Exercise objective | Go through the listing below and list every line with "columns".

Recorded data |
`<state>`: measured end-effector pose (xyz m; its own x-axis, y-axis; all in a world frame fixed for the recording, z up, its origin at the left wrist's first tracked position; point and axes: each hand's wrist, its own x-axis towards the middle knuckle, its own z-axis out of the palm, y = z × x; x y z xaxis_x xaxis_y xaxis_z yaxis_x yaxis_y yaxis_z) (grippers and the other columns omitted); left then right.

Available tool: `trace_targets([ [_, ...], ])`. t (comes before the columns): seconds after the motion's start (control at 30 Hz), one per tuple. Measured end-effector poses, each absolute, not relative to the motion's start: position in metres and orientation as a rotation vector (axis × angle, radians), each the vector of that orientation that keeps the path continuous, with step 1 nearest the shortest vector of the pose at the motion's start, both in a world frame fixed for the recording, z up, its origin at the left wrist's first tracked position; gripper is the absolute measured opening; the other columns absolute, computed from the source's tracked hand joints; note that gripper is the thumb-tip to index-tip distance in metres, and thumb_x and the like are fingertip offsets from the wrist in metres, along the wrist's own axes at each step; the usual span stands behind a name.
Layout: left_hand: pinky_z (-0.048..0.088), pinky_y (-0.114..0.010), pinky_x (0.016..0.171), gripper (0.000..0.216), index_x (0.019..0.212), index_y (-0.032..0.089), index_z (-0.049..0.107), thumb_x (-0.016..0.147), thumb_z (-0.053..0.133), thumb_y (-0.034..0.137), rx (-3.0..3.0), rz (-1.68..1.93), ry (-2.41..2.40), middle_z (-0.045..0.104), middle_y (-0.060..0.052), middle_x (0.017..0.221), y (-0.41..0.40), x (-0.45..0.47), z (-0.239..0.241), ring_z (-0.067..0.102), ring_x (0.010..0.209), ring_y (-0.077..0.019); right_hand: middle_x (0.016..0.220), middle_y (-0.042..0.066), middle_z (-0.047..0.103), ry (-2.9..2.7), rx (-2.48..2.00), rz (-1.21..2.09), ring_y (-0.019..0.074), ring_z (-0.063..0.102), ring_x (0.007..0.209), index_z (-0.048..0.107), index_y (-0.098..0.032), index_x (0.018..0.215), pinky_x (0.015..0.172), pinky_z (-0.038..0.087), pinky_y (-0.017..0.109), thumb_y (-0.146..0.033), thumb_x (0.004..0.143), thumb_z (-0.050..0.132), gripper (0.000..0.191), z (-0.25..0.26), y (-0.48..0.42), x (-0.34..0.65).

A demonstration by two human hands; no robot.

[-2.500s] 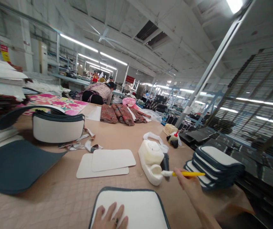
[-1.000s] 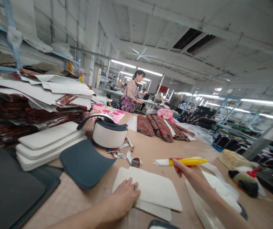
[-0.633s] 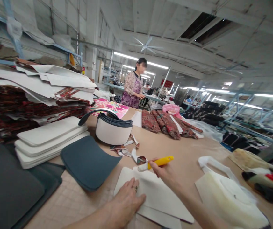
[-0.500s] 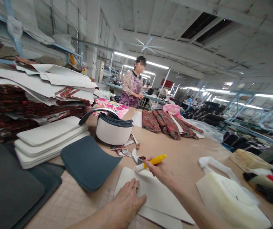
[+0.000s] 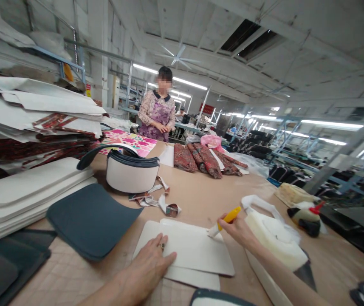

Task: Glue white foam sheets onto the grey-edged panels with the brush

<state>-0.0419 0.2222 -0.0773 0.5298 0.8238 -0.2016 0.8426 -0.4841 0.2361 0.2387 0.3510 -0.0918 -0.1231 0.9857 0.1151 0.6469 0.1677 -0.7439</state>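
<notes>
In the head view my left hand [image 5: 151, 263] lies spread on a white rounded panel [image 5: 201, 250], thumb out to the side. Another white sheet shows beneath the panel's near edge. My right hand [image 5: 237, 230] is closed around the yellow handle of a brush [image 5: 232, 214]. The pale bristles meet the panel near its far right corner. Just right of that hand is a cut-open white plastic jug [image 5: 272, 229], partly hidden by my forearm. Dark blue-grey curved panels [image 5: 92, 221] lie left of my left hand.
White padded panels [image 5: 32, 191] are stacked at left, below a tall pile of fabric sheets [image 5: 41, 104]. A curved white-and-dark stack [image 5: 132, 172] stands beyond fabric scraps [image 5: 165, 204]. Folded red patterned cloth [image 5: 197, 159] lies farther back. A co-worker [image 5: 158, 112] stands across the table. A red-tipped bottle [image 5: 307, 216] lies right.
My right hand has carried the brush rightward across the panel, from near its far left edge. My left hand stays on the panel. The view has swung right, and the co-worker has turned to face this way.
</notes>
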Motion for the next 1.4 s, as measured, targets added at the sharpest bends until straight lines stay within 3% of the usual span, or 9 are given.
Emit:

Task solution |
`<state>`: measured end-effector pose (xyz m; its own x-axis, y-axis; all in a world frame fixed for the recording, z up, its origin at the left wrist's first tracked position; point and axes: each hand's wrist, its own x-axis towards the middle knuckle, its own z-axis out of the palm, y = z × x; x y z xaxis_x xaxis_y xaxis_z yaxis_x yaxis_y yaxis_z) (grippers and the other columns omitted); left then right.
Available tool: `trace_targets([ [_, ...], ])`. t (comes before the columns): seconds after the motion's start (control at 30 Hz), one per tuple. Measured end-effector poses, each absolute, not relative to the motion's start: position in metres and orientation as a rotation vector (axis × angle, radians), each the vector of that orientation that keeps the path continuous, with step 1 nearest the shortest vector of the pose at the motion's start, both in a world frame fixed for the recording, z up, its origin at the left wrist's first tracked position; gripper is the absolute measured opening; the other columns absolute, computed from the source's tracked hand joints; note that gripper is the thumb-tip to index-tip distance in metres, and thumb_x and the like are fingertip offsets from the wrist in metres, along the wrist's own axes at each step; the usual span stands behind a name.

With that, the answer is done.